Pork Industry Centralization Creates COVID-19 ProblemBy Jan Hogewoning | Tue, 04/28/2020 - 11:28
The COVID-19 pandemic has hit the US pork sector particularly hard. Slaughterhouses and processing plants are being forced to suspend operations as employees fall sick and the risks of exposure rises. In the last week, three of the largest processing plants in the US have been forced to close down temporarily: JBS pork processing in Minnesota, Smithfield Foods in South Dakota and Tyson Fresh Foods in Iowa. These plants account for 15 percent of national pork production.
The CEO of Smithfield Foods, Ken Sullivan, has warned that “it is impossible to keep our grocery stores stocked if our plants are not running.” At least 13 processing plants have closed in the US in the past two months, leading to a drop of 25 percent in processing capacity. The majority of consumed pork meat is processed, with 78.6 percent (sausages, bacon, ham) against 21.5 percent consumed fresh (chops, ribs, roasts). The primary risk of the closure of processing plants, according to industry experts, is not necessarily empty shelves but less variety in meat products available to the consumer.

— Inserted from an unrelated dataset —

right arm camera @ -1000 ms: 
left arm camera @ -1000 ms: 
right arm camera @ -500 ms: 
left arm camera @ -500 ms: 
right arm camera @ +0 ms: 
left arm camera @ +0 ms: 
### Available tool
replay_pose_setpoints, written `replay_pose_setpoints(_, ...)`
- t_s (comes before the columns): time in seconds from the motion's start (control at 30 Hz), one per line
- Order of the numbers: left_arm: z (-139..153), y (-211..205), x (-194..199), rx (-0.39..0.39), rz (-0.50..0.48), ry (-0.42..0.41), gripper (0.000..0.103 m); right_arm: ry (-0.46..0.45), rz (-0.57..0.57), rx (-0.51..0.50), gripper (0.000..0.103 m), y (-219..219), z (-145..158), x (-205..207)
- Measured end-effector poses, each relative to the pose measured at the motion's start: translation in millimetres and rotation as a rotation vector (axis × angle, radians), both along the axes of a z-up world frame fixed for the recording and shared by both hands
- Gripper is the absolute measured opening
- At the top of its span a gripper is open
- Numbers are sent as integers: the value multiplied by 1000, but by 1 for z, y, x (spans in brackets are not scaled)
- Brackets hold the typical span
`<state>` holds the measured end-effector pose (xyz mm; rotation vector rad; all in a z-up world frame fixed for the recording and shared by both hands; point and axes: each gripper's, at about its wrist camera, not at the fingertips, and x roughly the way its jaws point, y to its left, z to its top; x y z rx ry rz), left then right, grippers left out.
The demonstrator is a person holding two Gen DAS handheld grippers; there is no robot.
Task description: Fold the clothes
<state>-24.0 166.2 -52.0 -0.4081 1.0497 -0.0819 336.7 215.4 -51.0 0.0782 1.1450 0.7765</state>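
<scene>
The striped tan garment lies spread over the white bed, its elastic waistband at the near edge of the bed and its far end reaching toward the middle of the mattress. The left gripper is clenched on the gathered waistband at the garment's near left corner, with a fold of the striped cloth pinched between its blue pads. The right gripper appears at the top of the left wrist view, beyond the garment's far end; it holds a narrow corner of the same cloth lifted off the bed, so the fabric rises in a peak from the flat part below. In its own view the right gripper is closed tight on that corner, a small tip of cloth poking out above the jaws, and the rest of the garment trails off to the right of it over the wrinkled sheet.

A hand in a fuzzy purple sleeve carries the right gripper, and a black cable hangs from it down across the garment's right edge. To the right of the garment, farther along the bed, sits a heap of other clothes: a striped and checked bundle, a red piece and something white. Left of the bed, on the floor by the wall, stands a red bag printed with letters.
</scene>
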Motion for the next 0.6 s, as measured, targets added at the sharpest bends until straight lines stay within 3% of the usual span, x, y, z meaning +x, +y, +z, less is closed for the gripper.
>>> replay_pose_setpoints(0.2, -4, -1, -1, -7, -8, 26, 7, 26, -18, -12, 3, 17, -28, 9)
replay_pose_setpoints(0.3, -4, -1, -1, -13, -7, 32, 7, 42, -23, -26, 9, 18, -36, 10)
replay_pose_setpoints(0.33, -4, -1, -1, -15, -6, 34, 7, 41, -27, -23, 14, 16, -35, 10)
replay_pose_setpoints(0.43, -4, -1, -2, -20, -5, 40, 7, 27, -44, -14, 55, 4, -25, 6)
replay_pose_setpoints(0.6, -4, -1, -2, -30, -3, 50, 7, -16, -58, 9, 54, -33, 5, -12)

A primary reason why the US pork supply chain is vulnerable is because the industry is concentrated in a handful of companies which are vertically integrated along the supply chain. Over the years, the amount of production farms has reduced drastically but their average size has increased massively. To demonstrate this, there are now 27 production sites that produce over 500,000 pigs a year and hold 43 percent of the market. In 1950, there were 1,057,570 pig farms in the US. By 2000, this number had reduced to 85,760. By 2018, this stood at 21,687 farms. Of the eight largest pork producers in the US, five are also among the largest packaging companies. The consequence is that if one of these plants gets hit by COVID-19 or the company decides to impose a company-wide suspension, the impact on pork supply is significant.

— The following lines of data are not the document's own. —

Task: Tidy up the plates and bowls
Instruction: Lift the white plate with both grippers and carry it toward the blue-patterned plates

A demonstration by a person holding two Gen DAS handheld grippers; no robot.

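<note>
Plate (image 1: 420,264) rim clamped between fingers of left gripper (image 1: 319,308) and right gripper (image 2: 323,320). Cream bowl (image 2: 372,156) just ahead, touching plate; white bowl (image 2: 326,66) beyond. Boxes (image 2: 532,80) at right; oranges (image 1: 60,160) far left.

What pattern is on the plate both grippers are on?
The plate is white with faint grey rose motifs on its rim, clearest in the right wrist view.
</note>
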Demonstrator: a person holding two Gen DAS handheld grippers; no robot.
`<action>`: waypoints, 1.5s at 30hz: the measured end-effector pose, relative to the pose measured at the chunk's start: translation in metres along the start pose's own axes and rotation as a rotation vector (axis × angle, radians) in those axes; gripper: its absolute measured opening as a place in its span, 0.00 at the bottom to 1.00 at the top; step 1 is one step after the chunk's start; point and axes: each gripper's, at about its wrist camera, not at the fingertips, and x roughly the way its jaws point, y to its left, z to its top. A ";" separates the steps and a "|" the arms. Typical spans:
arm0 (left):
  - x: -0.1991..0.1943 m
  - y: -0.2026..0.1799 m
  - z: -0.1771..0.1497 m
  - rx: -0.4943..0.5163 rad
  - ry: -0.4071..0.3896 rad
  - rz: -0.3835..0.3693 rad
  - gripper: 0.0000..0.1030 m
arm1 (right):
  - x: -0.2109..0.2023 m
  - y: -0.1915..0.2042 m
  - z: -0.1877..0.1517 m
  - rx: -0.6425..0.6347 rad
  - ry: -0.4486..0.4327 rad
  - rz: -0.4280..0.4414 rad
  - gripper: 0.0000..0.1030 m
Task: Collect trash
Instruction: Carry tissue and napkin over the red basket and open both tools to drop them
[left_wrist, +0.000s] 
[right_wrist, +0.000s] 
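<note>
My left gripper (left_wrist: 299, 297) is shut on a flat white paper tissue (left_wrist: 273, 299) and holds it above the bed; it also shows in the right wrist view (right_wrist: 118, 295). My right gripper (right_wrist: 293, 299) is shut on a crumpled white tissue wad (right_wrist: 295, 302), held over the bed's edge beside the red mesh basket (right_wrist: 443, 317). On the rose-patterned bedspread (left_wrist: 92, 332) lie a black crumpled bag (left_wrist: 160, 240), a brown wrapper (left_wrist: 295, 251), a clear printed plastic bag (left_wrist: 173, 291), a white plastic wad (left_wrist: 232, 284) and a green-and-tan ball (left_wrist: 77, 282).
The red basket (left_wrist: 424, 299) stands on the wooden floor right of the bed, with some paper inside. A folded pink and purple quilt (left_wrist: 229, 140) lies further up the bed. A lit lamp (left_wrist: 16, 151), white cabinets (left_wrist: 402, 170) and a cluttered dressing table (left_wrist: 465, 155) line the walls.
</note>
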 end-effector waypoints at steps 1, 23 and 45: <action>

The phenomenon of production and processing centralization around a few big market players is not unique to the US. In Mexico, the livestock industry has several major players that over the years garnered more market share. One such example is SuKarne, a producers of different meat types that is responsible for 75 percent of Mexico’s meat exports. Another is Bachoco, which in poultry alone has a 35 percent market share. With industries that favor the profitability of larger production sites and larger processing plants over small scale operations distributed over more locations, it is no surprise that COVID-19 has made a damning landfall.